Starring Marguerite Chapman, Cameron Mitchell, Arthur Franz, Virginia Huston, John Litel, Morris Ankrum, Richard Gaines
Cinematography Harry Neumann
Special Effects Irving Block, Jack Cosgrove, Jack Rabin
Art Direction Dave Milton
Film Editor Richard Heermance
Original Music Marlin Skiles
Written by Arthur Strawn
Produced by Walter Mirisch
Directed by Lesley Selander

Reviewed by Glenn Erickson

Of all the early space movies, none is so disappointing as Flight to Mars. Destination Moon was scientifically accurate, and Rocketship XM had a gripping dramatic script. This copycat production has neither. Both of the earlier shows created a spirit of adventure and the feel of a new genre being explored; this Monogram cheapie from then cut-rate producer Walter Mirisch is both dull and retrogressive, even if it is just the second space movie in color. The best words Daily Variety's review of November 7, 1951 could find for it were, "singularly unexciting", and for once their lack of enthusiasm is shared by the rest of us.

Synopsis:

The first Mars rocket (called Rocket M.A.R.S.) is launched sucessfully, but crashlands on the red planet after being damaged in a meteor shower. An advanced civilization greets the astronauts and welcomes them to their underground utopia, offering to help make repairs for a return flight. The flight leader, Dr. Jim Barker (Arthur Franz) falls in love with Martian scientific assistant Alita (Marguerite Chapman), much to the consternation of Earth scientist Carol Stafford (Virginia Huston). She had set her slide rule for him, but there's romantic compensation in the form of Steve Abbott (Cameron Mitchell), an amorous newswriter along for the ride.

Things get dicey when Alita reports that all the cooperation is a ruse - as soon as the rocket is ship-shape, the Martians will seize it to begin an invasion of Earth.

Science fiction completists are going to be interested in this disc of Flight to Mars, despite its flaws. Serious spaceflight movies thoroughly burned themselves out in just a couple years, thanks to the sub-moronic likes of Cat-Women of the Moon and others. When George Pal tried to jump-start the genre again in 1955's Conquest of Space, Hollywood insisted on ruining it with melodramatic subplots and girlie-show 'love interest', content it was presumed audiences expected.

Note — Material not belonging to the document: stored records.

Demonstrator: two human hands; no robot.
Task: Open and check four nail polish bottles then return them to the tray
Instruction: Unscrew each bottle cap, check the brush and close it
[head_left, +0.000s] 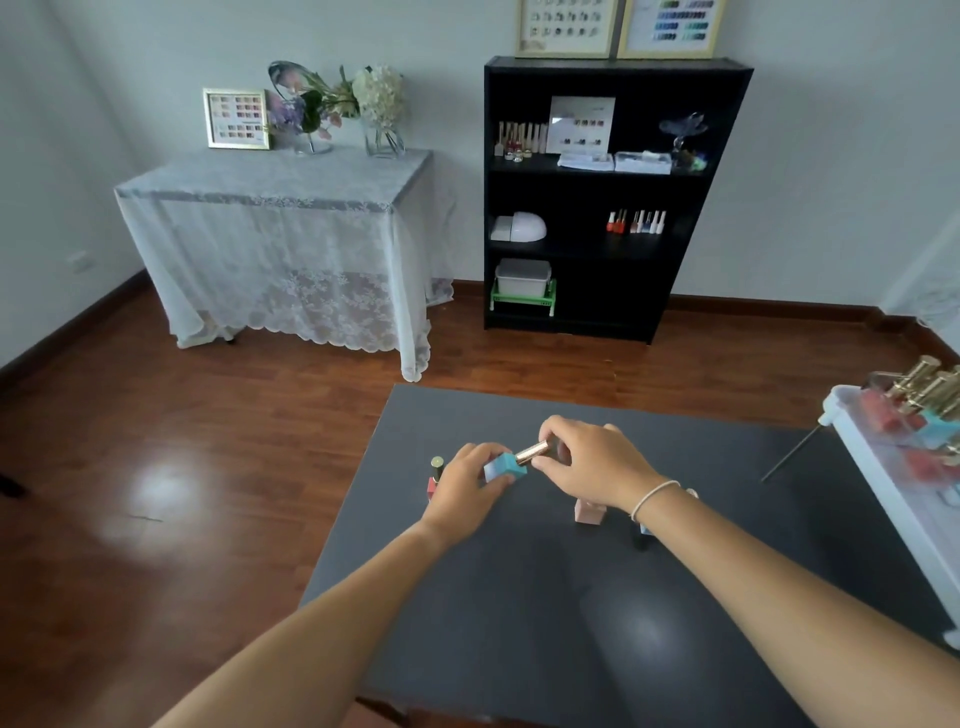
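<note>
My left hand (470, 480) hugs the small blue square glass bottle (505, 466) tilted above the dark grey table (519, 597), my right hand (592, 462) pinches its shiny gold cap (534, 451), so I should twist slowly and keep it steady.

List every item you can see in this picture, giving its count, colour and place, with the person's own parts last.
Table: one, dark grey, foreground.
Blue nail polish bottle: one, gold cap, held tilted above the table.
Red nail polish bottle: one, upright on the table, partly behind the left hand.
Pink nail polish bottle: one, on the table, top hidden by the right wrist.
Tray: one, white, right edge, holding gold-capped bottles.
Bookshelf: one, black, back wall.
Lace-covered table: one, white, back left.
Left hand: grip on the blue bottle's body.
Right hand: grip on its gold cap.
</note>
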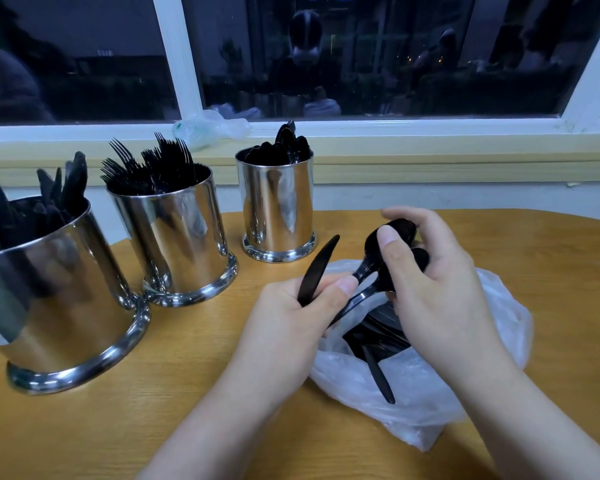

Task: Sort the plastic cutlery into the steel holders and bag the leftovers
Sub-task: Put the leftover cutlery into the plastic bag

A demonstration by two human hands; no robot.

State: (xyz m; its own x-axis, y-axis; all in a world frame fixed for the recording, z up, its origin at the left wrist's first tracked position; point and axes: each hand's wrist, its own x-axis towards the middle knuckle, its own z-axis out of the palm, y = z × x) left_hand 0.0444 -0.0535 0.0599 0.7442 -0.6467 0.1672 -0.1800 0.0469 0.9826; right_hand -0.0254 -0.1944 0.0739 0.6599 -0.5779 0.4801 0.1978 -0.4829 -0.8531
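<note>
I'm seeing the black plastic spoons [385,251] sitting in both hands just right of frame centre, above the clear plastic bag [471,386]. The right hand [433,282] is curling its fingers and thumb around the spoon bowls, while the left hand [291,320] is gripping the handles and also clutching a black knife [314,271] whose blade is pointing toward one o'clock. More black cutlery [378,341] is lying inside the bag, which is resting on the wooden table [160,393] at about four o'clock from centre. Three steel holders are standing on the table: the spoon holder [278,209] at twelve o'clock from the left hand, the fork holder [177,237] at ten o'clock, touching or nearly touching the base of the knife holder [59,299] at nine o'clock by the frame's left edge. I'm also noticing a crumpled clear bag [208,128] lying on the window ledge [430,140] behind the holders, at about eleven o'clock.
</note>
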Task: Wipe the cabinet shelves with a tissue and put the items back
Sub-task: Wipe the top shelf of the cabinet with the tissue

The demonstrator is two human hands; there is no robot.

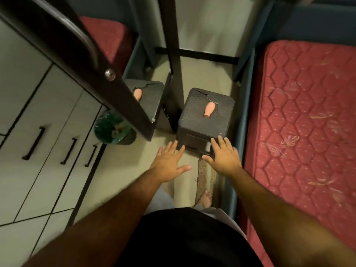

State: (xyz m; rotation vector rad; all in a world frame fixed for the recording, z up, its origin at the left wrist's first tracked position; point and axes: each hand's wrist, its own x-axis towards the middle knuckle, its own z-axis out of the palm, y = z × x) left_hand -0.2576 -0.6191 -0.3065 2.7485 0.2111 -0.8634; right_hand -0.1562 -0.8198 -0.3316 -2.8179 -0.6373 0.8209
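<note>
Both arms reach forward and down, palms down. The left hand (pixel 169 162) has its fingers spread wide and holds nothing; the right hand (pixel 223 157) is likewise flat and spread, its fingertips over the near lower front of the small dark cabinet (pixel 204 116); whether they touch it I cannot tell. No tissue shows in either hand, so this looks like a reach toward the cabinet before any wiping begins. Just beyond the right fingertips, on the cabinet's top, a peach-coloured bottle (pixel 209 110) lies on its side, probably one of the items to be moved. Beyond the left hand stands a green bin (pixel 111 128) by the mirror's (pixel 152 99) foot. To the right of the right hand runs a red mattress (pixel 308 112).
</note>
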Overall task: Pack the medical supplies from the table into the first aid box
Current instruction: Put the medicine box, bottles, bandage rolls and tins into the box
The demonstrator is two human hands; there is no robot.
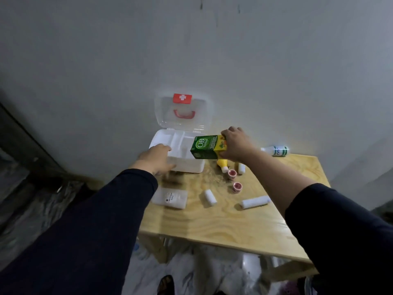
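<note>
Head view: right hand [236, 145] fingers clamp green carton [207, 146] over first aid box [180, 154].

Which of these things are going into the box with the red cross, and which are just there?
Going in:
green carton held by the right hand
yellow bottle
white bottle
two tape rolls
three bandage rolls
flat white packet
The left hand steadies the first aid box.

Just there:
wooden table
grey wall
</note>
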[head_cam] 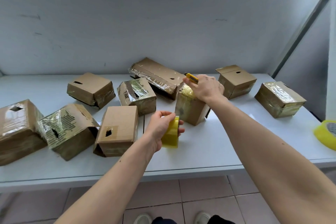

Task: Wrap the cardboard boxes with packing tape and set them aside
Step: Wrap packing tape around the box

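Note:
A small cardboard box (189, 109) stands upright mid-table, its top covered in yellowish tape. My right hand (207, 88) rests on its top and grips a yellow utility knife (192, 78). My left hand (161, 129) holds a roll of yellowish packing tape (171, 133) just left of the box, with a strip of tape running from the roll to the box's side.
Several other cardboard boxes lie on the white table (209, 151), some tape-wrapped: a plain one (118, 129) beside my left hand, wrapped ones at far right (280, 99) and left (67, 129). A second tape roll (326, 133) sits at the right edge. A wall rises behind.

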### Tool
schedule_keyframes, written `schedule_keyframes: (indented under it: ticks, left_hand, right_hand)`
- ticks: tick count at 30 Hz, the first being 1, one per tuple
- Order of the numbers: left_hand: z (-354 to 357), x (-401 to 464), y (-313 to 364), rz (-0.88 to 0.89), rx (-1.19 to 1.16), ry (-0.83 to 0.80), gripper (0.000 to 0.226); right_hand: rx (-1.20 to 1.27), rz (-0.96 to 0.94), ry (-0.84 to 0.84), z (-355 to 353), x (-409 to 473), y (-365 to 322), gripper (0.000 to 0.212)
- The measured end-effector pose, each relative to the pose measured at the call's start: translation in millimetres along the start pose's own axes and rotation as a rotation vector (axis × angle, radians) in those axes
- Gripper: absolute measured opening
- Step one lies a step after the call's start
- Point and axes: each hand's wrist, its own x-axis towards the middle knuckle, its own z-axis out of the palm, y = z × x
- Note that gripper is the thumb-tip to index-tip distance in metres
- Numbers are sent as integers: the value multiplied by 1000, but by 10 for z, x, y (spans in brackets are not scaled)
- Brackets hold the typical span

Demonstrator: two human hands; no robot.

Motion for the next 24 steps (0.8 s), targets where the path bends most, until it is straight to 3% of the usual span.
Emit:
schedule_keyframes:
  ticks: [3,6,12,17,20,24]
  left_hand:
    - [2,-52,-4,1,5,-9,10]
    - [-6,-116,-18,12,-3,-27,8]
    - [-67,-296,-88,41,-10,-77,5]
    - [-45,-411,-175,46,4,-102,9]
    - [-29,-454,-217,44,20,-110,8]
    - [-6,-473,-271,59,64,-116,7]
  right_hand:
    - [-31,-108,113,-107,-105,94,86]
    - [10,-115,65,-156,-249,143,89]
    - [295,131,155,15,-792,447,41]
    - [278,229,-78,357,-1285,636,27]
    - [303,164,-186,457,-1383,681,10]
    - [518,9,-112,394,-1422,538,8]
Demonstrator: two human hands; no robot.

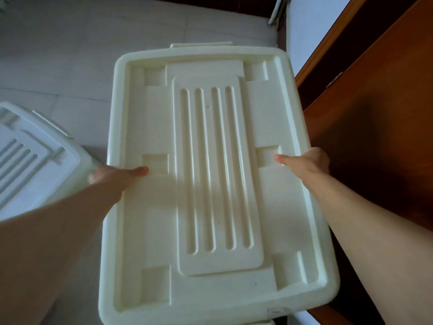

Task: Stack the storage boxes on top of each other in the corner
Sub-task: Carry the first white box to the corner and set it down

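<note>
A large cream storage box (210, 160) with a ribbed lid fills the middle of the view, seen from above. My left hand (112, 175) grips its left rim, thumb on the lid and fingers under the edge. On the opposite rim my right hand (307, 161) holds it the same way. A second, whiter storage box (30, 156) with a similar ribbed lid lies at the left, partly cut off by the frame and by my left forearm.
A brown wooden cabinet (375, 113) with a small metal hinge stands close along the right side of the held box. Pale tiled floor (70, 55) stretches to the upper left. A white wall strip (302, 31) shows at the top right.
</note>
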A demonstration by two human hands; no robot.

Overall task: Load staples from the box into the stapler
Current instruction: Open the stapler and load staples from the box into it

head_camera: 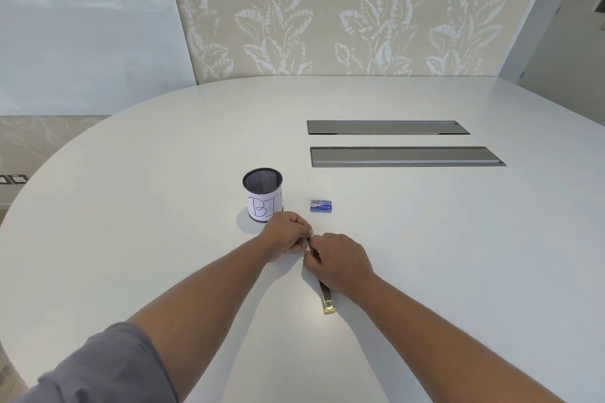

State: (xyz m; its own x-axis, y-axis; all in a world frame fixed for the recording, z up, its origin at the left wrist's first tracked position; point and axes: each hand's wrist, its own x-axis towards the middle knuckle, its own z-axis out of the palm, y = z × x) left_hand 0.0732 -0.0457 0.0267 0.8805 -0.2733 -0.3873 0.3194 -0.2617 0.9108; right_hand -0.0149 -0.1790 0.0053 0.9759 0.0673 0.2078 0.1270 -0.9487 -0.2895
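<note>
Brightness: you have a bright, even scene; the white table (425, 239) reads clean, without blown-out patches.
Light source: soft and diffuse, from above and beyond the mesh cup (262, 195), judging by its shadow.
Shadows: a pale shadow pools on your side of the cup, to its left; faint ones lie under your forearms.
Glare: a small bright glint sits on the stapler (328, 306) tip, nearer you than the cup.
Focus: sharp around the cup; the sleeve (98, 370) at the bottom left corner looks soft.
Distortion: wide-angle bending curves the table edge and tilts the walls far from the cup.
</note>
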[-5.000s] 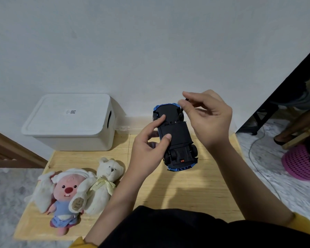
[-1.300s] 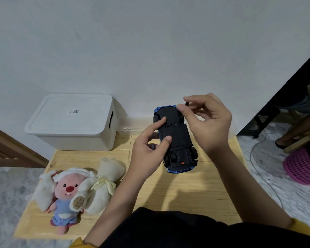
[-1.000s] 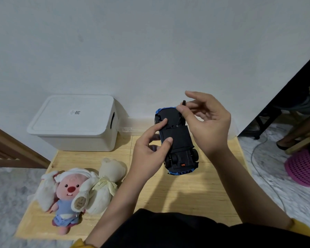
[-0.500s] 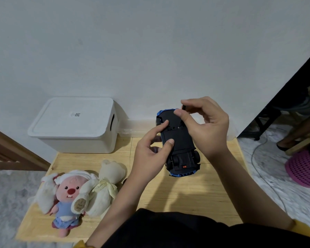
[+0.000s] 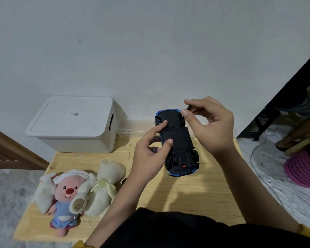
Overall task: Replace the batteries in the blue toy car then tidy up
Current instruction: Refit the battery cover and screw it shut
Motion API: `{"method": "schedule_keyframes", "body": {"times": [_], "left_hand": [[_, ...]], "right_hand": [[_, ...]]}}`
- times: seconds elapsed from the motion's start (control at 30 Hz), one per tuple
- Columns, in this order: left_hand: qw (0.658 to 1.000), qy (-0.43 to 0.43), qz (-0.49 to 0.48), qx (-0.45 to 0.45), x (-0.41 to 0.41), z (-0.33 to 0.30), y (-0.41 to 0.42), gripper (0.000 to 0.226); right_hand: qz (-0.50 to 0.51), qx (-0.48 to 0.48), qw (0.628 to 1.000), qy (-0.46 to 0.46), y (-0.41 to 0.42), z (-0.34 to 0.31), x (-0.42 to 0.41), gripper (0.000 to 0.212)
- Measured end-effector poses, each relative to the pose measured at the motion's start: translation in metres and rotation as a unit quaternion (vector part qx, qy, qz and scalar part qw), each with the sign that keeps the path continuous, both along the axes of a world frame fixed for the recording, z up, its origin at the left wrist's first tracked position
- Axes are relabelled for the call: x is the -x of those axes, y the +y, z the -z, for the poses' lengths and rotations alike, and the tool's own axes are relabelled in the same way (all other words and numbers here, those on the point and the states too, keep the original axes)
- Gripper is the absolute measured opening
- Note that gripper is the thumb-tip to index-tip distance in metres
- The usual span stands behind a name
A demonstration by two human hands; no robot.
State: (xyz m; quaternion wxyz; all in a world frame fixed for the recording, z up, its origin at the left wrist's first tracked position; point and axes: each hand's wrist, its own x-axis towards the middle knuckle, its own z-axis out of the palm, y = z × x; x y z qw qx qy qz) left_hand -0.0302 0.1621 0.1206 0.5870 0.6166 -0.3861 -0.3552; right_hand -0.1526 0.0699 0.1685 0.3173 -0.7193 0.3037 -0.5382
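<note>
Over the last second or so little had shifted: my right hand (image 5: pixel 208 125) had stayed at the front of the blue toy car (image 5: pixel 177 142), its thumb and forefinger pinched on a small dark screwdriver (image 5: pixel 188 107), rolling it slightly between frames. I judged I was still working the screw of the battery cover, so the battery swap itself had not begun. My left hand (image 5: pixel 151 154) gripped the car from its left side, thumb and forefinger pressed on the black underside, the other fingers curled behind. The car was held belly-up in the air above the wooden table (image 5: pixel 177 192), to the right of the white storage box (image 5: pixel 73 124) and the plush toys (image 5: pixel 75 196)
</note>
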Motion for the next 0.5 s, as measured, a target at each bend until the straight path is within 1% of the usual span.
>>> {"method": "schedule_keyframes", "body": {"times": [0.1, 0.2, 0.3, 0.5], "left_hand": [[1.000, 0.008, -0.011, 0.006, -0.002, 0.002, -0.001, 0.046], [1.000, 0.016, -0.020, 0.013, -0.004, 0.003, -0.002, 0.044], [0.999, 0.023, -0.032, 0.013, -0.006, 0.005, -0.004, 0.044], [0.999, 0.026, -0.046, 0.009, -0.010, 0.008, -0.005, 0.046]], "right_hand": [[-0.014, -0.087, 0.996, 0.003, -0.004, -0.005, 0.008, 0.019], [-0.028, -0.133, 0.991, 0.008, -0.006, -0.006, 0.014, 0.018], [-0.025, -0.134, 0.990, 0.041, -0.002, -0.006, 0.015, 0.017], [0.009, -0.079, 0.987, 0.142, 0.002, -0.007, 0.017, 0.008]]}}
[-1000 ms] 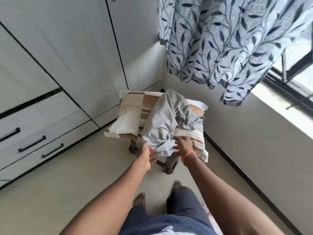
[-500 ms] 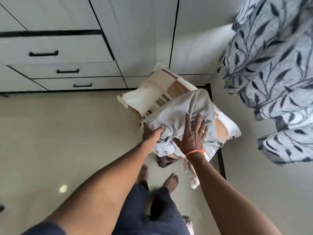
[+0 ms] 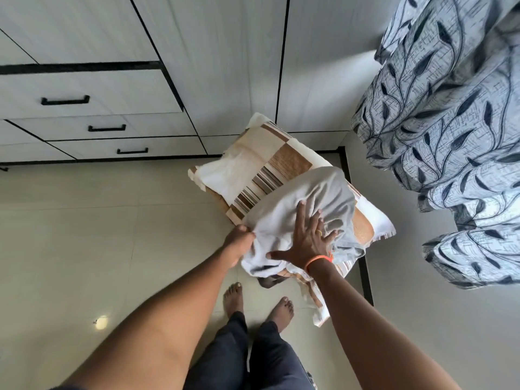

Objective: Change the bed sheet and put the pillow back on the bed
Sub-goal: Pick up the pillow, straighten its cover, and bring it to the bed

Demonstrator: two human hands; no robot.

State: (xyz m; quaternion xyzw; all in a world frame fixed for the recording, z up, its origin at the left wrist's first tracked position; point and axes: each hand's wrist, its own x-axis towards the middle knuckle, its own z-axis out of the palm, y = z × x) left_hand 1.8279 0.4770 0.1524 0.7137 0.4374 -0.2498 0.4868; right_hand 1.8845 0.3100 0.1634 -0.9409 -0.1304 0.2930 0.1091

At 72 minutes, Flight to Mars is about five minutes shorter than Virginia Huston's crying fit when she finds out Arthur Franz has fallen for top-billed Marguerite Chapman, who plays a Martian with the best legs ever seen. Her name, Alita, would seem to be a lift from the Russian silent film Aelita, about a queen of Mars.  1

The rest of the story centers on Martian duplicity. Mars turns out to be a very ho-hum advanced civilization, almost exactly like our own. We see precious little of it, just a couple of rooms and a few unlikely-designed hallways you'd think would result in lots of head injuries. The men dress in robes with King Arthur medallions on their chests and hold all positions of authority. All the women are beautiful, wear tiny miniskirts to show their terrific legs, and are crazy about not having to cook. Martian science can synthesize food artificially, but there's no atomic power. They buy their furniture from the same faux-modernist garden shops we did in 1951, and they use familiar T-squares and read ordinary books. As dull as Mars may be, even worse is the Earthlings' non-reaction to being confronted by men in colorcoded space suits 30 seconds after touching down. Nothing. Total complacency, as if they had expected to land in Holland, and were confronted instead by Belgians.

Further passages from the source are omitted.